What this task involves >>
Nothing but a number is wanted: the count of lines in the records below that include "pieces".

Data >>
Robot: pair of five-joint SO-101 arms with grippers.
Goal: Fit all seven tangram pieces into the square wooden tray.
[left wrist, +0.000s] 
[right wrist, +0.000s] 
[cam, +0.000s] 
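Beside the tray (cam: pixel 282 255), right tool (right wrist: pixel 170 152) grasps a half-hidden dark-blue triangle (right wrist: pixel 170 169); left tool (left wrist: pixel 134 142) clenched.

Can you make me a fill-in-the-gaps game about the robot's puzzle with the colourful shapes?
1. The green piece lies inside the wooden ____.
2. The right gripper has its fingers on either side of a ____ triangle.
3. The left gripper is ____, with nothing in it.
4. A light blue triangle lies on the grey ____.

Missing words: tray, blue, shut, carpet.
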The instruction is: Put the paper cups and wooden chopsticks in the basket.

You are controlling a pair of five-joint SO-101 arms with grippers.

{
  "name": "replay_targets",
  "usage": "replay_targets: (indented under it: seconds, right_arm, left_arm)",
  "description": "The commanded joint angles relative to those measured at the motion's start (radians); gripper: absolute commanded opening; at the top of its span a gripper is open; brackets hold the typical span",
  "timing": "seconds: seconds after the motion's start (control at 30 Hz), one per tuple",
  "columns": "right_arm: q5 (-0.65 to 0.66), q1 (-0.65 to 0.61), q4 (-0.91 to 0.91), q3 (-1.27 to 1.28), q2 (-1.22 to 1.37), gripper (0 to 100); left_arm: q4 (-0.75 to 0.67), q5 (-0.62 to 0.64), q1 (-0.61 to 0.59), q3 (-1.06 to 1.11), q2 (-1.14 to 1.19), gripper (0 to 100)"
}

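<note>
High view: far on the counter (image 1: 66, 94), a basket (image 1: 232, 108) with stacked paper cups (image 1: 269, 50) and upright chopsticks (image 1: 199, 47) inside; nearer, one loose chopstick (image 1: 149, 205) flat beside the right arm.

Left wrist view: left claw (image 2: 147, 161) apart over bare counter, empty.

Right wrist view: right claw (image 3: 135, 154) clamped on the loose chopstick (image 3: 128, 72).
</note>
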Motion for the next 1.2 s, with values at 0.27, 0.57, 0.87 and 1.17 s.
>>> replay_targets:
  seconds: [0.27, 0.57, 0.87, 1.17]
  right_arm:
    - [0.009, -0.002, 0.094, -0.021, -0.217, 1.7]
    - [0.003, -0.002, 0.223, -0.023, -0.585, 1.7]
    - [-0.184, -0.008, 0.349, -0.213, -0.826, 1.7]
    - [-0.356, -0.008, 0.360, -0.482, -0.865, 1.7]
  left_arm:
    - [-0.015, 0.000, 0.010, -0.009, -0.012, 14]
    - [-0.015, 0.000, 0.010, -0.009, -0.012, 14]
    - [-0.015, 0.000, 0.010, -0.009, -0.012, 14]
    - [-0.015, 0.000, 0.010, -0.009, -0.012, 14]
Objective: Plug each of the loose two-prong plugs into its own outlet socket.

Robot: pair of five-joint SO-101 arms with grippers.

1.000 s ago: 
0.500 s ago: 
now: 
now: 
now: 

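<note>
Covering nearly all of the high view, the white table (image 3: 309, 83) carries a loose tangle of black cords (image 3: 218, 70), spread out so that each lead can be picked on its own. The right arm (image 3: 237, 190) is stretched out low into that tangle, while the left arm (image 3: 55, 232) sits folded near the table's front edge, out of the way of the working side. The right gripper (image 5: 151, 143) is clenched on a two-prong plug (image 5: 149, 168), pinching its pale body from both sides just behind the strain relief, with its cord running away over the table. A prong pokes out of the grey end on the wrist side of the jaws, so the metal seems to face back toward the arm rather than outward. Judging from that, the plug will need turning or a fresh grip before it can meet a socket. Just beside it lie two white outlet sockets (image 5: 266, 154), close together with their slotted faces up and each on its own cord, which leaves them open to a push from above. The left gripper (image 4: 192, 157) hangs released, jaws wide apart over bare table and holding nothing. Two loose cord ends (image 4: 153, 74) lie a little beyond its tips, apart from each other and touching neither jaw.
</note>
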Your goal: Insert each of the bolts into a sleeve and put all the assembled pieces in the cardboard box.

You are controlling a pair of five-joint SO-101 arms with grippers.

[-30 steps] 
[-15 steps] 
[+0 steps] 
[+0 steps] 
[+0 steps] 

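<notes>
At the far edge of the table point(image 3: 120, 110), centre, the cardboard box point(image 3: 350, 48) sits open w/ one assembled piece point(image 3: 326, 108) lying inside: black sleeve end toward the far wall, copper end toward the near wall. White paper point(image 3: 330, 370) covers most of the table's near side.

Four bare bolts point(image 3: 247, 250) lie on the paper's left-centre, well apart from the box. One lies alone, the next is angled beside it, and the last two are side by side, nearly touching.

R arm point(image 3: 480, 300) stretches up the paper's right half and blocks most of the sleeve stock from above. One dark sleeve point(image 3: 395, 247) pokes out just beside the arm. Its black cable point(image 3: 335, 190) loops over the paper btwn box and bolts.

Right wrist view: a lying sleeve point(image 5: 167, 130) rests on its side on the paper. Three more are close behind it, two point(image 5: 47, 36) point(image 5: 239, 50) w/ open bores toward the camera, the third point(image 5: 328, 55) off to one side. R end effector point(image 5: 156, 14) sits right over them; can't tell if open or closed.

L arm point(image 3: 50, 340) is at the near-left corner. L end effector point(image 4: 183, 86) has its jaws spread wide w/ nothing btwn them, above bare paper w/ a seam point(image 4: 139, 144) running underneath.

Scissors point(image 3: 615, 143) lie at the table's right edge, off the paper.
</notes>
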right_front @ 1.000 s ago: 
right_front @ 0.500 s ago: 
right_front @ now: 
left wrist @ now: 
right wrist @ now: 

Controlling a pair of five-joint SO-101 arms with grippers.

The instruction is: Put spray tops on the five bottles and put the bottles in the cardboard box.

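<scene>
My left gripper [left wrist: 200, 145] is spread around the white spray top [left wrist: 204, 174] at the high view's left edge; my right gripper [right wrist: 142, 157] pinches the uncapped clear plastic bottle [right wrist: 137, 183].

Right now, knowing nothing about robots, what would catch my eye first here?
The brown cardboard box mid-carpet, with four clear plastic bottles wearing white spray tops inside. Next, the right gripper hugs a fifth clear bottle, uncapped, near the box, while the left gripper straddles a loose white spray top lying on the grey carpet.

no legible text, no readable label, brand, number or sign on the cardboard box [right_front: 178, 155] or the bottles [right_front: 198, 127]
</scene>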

Result below >>
2